SAFER : sociétés d'aménagement foncier et d'établissement rural

Article publié , mis à jour , dans Agriculture en France.

Avec 26 entités dont 3 Outre-mer (Guadeloupe, Martinique et Réunion), les sociétés d'aménagement foncier et d'établissement rural (SAFER) accomplissent principalement une mission de service public, celle de réorganiser l'exploitation agricole conformément à la loi de réorientation du 5 août 1960. Au fil des années et pour répondre aux nouvelles exigences du développement foncier, cette mission s'élargit à la protection de paysages, de l'environnement et de ressources naturelles comme l'eau.

Placées sous le double contrôle des ministères en charge de l'économie et de l'agriculture, ces entreprises nationales accompagnent aussi les collectivités locales dans leurs projets fonciers. En partenariat avec d'autres structures étatiques, ces sociétés anonymes et à but non lucratif produisent des publications régulières qui représentent une manne d'informations pour les décideurs publics et privés.

Des outils légaux

Deux ans après l'adoption de la loi de réorientation agricole portant mise en place des SAFER, une nécessaire disposition légale vient leur octroyer le droit de préemption, un sésame qui leur permet d'accomplir leur mission d'intérêt général. Par droit de préemption, il faut entendre la possibilité d'acheter des biens agricoles (même à la place d'un acquéreur initial) et de les revendre à tout autre acquéreur dont le projet entre dans le cadre des objectifs de la mission des SAFER. Ces sociétés sont systématiquement informées des projets de vente par les notaires.

Histoire

Après les deux lois fondatrices de 1960 et 1962, la mission des SAFER a connu un élargissement en 1980 avec l'entrée de conseils généraux dans leurs conseils d'administration et la nouvelle mission d'assistance aux collectivités dans leurs projets d'aménagement foncier. A partir de 1985, les SAFER accompagnent aussi les communes de montagne à travers des concours techniques.

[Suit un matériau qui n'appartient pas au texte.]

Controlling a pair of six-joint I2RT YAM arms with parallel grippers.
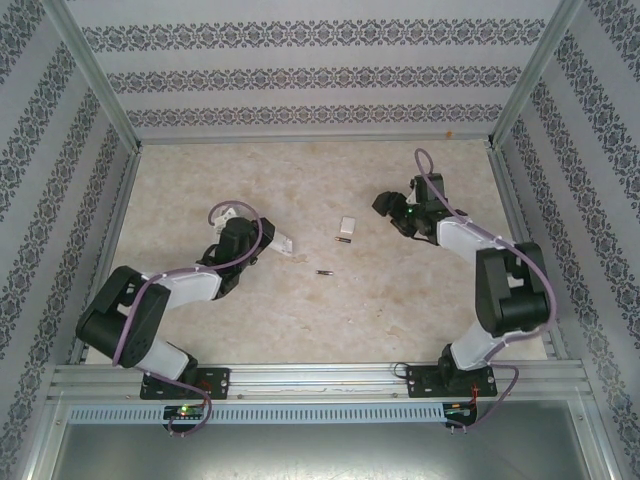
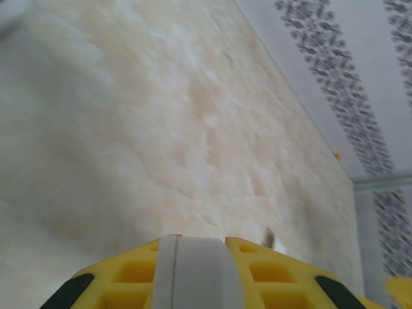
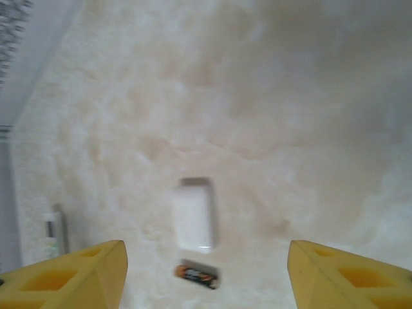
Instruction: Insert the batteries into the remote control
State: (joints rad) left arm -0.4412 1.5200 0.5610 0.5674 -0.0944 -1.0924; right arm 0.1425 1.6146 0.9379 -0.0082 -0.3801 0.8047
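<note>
The white remote control (image 1: 284,243) lies left of centre, and my left gripper (image 1: 258,243) is shut across its middle. In the left wrist view its white body (image 2: 193,273) fills the gap between the yellow fingers (image 2: 270,270). One battery (image 1: 344,240) lies beside a small white rectangular piece (image 1: 347,226) at mid-table; another battery (image 1: 323,272) lies nearer the front. My right gripper (image 1: 385,205) hovers right of them, open and holding nothing. The right wrist view shows that battery (image 3: 198,275) and the white piece (image 3: 193,217) between the spread fingertips (image 3: 109,264).
Patterned walls and aluminium posts (image 1: 95,75) close in the beige marble tabletop (image 1: 300,180) on three sides. The arm bases sit on a rail (image 1: 320,378) at the near edge.
</note>
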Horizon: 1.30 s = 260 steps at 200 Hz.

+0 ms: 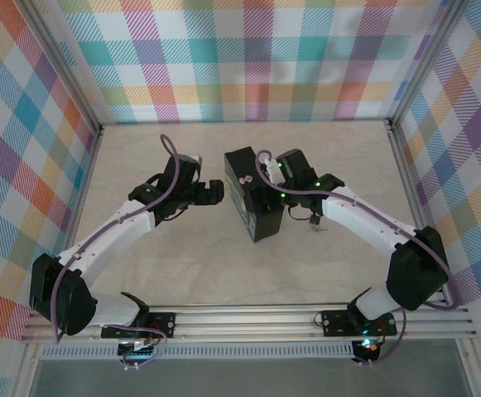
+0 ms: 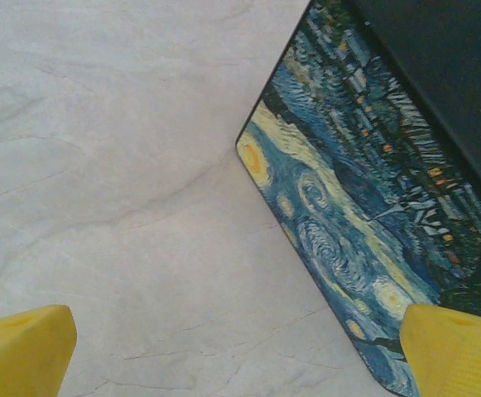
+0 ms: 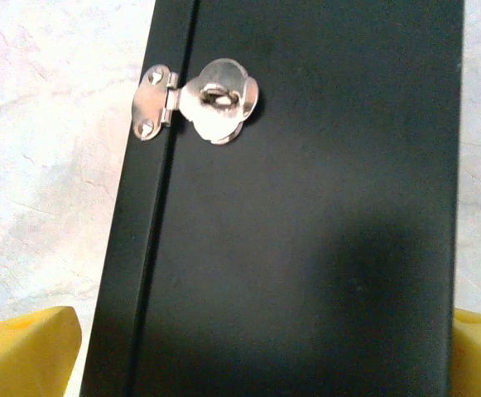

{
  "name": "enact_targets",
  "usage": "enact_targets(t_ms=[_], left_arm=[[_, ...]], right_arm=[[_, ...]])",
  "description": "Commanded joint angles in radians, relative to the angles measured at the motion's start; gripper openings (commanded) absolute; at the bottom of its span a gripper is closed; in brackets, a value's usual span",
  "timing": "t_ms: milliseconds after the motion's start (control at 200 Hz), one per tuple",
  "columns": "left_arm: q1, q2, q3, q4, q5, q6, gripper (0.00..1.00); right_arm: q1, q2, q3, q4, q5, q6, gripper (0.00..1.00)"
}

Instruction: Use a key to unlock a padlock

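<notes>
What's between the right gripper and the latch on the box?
Nothing visible. The right gripper has a finger on each side of the black box, and the silver latch sits uncovered on that face, straight ahead.

Box [image 1: 242,165] on table [image 1: 182,265], near centre

we find the top view bright and evenly lit from above: the surface [image 1: 190,265] reads pale, with only soft, short shadows close beside the box [image 1: 252,194]. small green lights glow on the right arm [image 1: 364,217]. the left wrist picture is soft overall, and the left gripper [image 2: 240,356] has its yellow fingertips [image 2: 21,351] blurred in the near corners. in the right wrist picture the box's black side is dim, with a faint grey sheen higher up and darker shade lower down. glare whitens the silvery hasp [image 3: 215,99], and the surface at left looks washed out.
</notes>
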Motion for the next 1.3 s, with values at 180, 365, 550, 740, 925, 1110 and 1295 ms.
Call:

Dès 1990, au moins un quart des membres des conseils d'administration des SAFER proviennent des collectivités territoriales. Des conventions de mise à disposition permettent de gérer momentanément des terres appartenant à des propriétaires bien connus. Pour développer le secteur rural puis protéger l'environnement et la nature, des biens agricoles sont réorientés vers d'autres utilisations. En 1999, la nécessité environnementale ouvre aussi un droit de préemption.

A partir de 2005, la représentation des collectivités est renforcée au sein des conseils d'administration des SAFER, en passant du quart au tiers des membres. Pour mieux les espaces périurbains naturels ou agricoles, les départements bénéficient de l'appui de ces sociétés nationales Un an après, c'est au tour des élus communaux de recevoir les mouvements fonciers de leurs localités respectives.

Organisation

Société autonome de droit privé, chaque SAFER est dotée d'un conseil d'administration composée de représentants d'agriculteurs et des collectivités territoriales. A l'instar des administrations, elle accomplit des missions de services publics et d'intérêt général.

Un bureau d'études

L'ensemble des SAFER bénéficie de l'expertise de la Société central d'aménagement du foncier rural (SCAFR) dans la réalisation d'études statistiques ou pour fournir des prestations d'ordre fiscal et/ou juridique. Bien qu'il n'existe aucun lien de subordination, cette dernière structure reçoit des contributions financières sous forme de cotisation.

Un organisme fédérateur

La fédération nationale des sociétés d'aménagement du foncier et d'établissement rural (FN SAFER) regroupe tous les présidents de SAFER dans son conseil d'administration. Elle décide l'orientation générale lors d'un congrès qui se tient chaque année. La SCAFR est en fait son bureau d'études.